La mujer negó durante los interrogatorios y las audiencias haber pagado por el bebé. Este viernes 22, el niño cumplirá un mes de nacido bajo la protección del Ministerio de la Mujer y Poblaciones Vulnerables. En principio, los chats entre Fanny Hurtado y una mujer llamada Rosa Doris Huayhua muestran que hubo un pago de 3.000 soles (811 dólares) por el niño, y que quedó una deuda. “Ellos me dijeron que era el dinero de los trámites para la adopción legal”, dijo la mujer.

Habla en plural por los otros implicados: Rubén Mora y Lizet Zambrano, hija de Rosa Doris, quien asoma como la gran cabecilla de esta presunta red de venta de niños que operaba cerca de la plaza Mayor de Cusco bajo la fachada de un centro obstétrico. Tanto Mora como Zambrano fueron los destinatarios de los depósitos de dinero. A pesar de ello, y de que Mora fue detenido en flagrancia —movilizó en su auto a la falsa madre y a la presunta vendedora al hospital Manco Cápac—, la jueza Zulay Sánchez les concedió la libertad transitoria por una cuestión formal, ya que dijo que la Fiscalía los había detenido arbitrariamente por no tener una orden previa.

Rosa Doris Huayhua no retornó a la audiencia donde se resolvió una prisión preventiva de nueve meses en contra suya y ahora nadie sabe dónde está. Por este fallo, la oficina de control del Poder Judicial de Cusco abrió una investigación contra la jueza.

En cuanto a Lizet Blanca Zambrano, su paradero también es un misterio. Si bien ella no fue detenida en flagrancia, su vinculación es directa. Dentro del organigrama de la banda, bautizada como Los imperiales de San Jerónimo, ella se encargaba de atender y certificar el nacimiento de los bebés al presentarse como bachiller en obstetricia en el local de la organización. Emiliana Huacasi, decana del Colegio de Obstetras del Cusco, aclaró que la mujer “no era colegiada ni tampoco estaba habilitada para ejercer”.

Lizet Zambrano no es la única hija de Rosa Doris Huayhua que está implicada.

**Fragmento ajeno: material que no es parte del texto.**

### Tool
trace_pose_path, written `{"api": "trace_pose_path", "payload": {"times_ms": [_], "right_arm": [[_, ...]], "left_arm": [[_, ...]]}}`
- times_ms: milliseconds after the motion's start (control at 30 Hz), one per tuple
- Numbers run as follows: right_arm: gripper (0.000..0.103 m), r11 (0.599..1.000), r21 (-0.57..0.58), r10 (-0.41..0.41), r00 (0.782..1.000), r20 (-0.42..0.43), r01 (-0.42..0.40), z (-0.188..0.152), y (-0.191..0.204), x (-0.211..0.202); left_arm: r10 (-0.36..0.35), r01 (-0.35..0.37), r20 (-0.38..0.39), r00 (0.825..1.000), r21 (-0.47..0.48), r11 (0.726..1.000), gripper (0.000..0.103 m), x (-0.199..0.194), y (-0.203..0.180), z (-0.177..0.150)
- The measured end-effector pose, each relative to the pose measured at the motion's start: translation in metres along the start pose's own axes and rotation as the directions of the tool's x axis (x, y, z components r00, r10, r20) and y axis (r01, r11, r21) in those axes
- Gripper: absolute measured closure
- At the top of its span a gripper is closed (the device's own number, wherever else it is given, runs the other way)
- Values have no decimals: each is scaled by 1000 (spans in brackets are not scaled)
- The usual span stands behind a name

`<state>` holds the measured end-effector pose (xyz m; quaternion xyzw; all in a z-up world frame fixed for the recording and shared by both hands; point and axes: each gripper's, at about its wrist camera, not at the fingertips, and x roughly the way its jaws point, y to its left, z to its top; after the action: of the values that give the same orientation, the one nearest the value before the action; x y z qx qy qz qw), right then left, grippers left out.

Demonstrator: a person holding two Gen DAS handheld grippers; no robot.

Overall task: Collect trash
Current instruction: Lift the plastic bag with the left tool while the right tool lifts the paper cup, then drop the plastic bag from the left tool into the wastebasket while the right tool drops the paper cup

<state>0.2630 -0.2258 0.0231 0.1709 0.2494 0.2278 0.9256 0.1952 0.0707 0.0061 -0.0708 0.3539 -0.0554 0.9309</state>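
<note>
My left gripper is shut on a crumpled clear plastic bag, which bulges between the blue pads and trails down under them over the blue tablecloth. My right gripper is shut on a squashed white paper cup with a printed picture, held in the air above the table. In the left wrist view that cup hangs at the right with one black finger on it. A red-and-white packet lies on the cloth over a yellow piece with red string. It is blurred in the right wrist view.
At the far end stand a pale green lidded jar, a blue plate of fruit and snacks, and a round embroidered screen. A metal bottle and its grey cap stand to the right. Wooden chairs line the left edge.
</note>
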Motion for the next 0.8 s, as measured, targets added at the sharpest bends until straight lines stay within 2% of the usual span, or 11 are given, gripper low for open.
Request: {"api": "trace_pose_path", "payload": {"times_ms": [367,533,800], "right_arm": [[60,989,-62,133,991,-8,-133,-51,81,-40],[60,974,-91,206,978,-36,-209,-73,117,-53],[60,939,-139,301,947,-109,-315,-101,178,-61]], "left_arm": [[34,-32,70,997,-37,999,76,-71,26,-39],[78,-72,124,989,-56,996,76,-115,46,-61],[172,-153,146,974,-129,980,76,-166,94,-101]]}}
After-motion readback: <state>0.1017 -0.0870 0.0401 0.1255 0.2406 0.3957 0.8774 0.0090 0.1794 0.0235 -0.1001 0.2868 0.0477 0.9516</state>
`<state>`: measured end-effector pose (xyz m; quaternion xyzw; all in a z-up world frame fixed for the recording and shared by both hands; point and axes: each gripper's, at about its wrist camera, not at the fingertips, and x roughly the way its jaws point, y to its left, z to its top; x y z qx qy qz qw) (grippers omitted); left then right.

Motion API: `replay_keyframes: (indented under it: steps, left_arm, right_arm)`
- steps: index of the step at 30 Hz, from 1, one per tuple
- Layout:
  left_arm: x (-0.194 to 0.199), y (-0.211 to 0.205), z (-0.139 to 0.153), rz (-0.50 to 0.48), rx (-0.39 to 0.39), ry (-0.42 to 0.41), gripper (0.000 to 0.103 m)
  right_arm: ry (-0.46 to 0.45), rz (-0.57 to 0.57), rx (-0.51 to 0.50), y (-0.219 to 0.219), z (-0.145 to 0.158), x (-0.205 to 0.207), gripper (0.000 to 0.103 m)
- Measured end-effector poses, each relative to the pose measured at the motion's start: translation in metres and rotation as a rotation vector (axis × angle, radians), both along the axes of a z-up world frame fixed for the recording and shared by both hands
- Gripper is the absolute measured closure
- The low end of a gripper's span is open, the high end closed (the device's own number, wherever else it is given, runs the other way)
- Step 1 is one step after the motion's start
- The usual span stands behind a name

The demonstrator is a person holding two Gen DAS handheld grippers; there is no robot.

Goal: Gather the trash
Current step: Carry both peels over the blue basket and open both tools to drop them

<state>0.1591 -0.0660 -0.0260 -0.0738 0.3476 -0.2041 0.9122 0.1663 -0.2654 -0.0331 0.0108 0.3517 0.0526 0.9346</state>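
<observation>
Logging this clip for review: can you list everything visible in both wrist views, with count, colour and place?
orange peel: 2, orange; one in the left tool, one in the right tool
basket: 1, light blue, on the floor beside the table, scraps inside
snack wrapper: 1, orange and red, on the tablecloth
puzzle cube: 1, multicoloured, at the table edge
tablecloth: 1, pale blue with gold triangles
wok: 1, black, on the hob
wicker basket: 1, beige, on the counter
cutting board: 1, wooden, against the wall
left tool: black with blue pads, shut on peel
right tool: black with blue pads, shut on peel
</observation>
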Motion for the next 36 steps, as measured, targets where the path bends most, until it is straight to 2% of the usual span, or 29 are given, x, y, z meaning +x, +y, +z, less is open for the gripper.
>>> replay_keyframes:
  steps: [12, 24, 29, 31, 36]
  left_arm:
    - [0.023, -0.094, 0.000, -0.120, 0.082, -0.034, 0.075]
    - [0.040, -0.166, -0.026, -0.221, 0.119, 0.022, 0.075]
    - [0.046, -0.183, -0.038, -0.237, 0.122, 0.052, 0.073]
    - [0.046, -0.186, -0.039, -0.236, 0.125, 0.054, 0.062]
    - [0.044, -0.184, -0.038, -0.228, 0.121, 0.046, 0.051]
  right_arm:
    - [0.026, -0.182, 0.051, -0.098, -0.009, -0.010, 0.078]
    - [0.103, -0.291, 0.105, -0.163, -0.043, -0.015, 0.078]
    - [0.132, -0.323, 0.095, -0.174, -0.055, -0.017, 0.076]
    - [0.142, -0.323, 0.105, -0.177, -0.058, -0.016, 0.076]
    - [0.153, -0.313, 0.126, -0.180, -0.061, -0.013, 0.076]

El diario Perú 21 ha publicado un chat que involucra a Candy Gutiérrez Huayhua, quien hasta ahora no figuraba en el caso. “Candy, ¿todavía quiere una muñequita esa señora?”, le preguntó la mujer a su hija. “Sí, yo creo que sí. Me dijo que sí era seguro”, respondió. Todo indica que eran un clan familiar: madre e hija se dedicaban a captar a las gestantes y la segunda hija adulteraba los documentos. Según las pesquisas, no solo comerciaban con bebés, sino también con fetos. “Presumiblemente, se usaban para pagos a la tierra. Además, si los bebés tenían alguna falencia, en sus chats figura que podían dormirlos. Es decir, matarlos”, ha señalado Paulo Rivera Quispe, fiscal adjunto de Trata de Personas. En el centro obstétrico, clausurado desde hace dos semanas, se halló un altar con incienso y carbón.